====== Provided data ======

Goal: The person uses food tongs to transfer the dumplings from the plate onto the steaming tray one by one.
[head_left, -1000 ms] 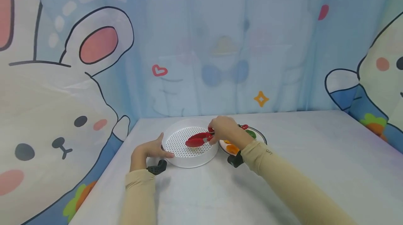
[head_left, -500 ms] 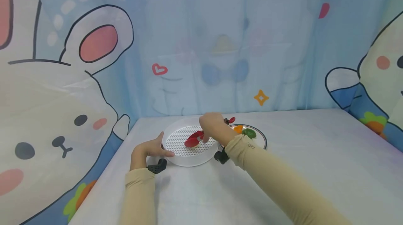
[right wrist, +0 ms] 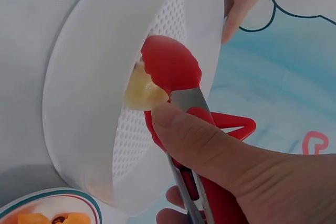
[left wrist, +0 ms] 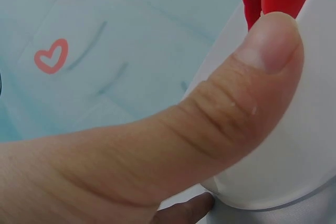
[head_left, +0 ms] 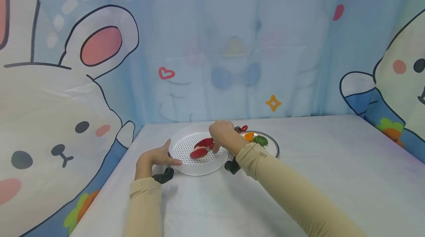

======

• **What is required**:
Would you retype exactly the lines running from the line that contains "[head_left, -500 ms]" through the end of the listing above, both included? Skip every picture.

• **Exercise answer**:
[head_left, -500 ms] 
[right wrist, +0 ms] 
[left wrist, +0 ms] 
[head_left, +0 ms] 

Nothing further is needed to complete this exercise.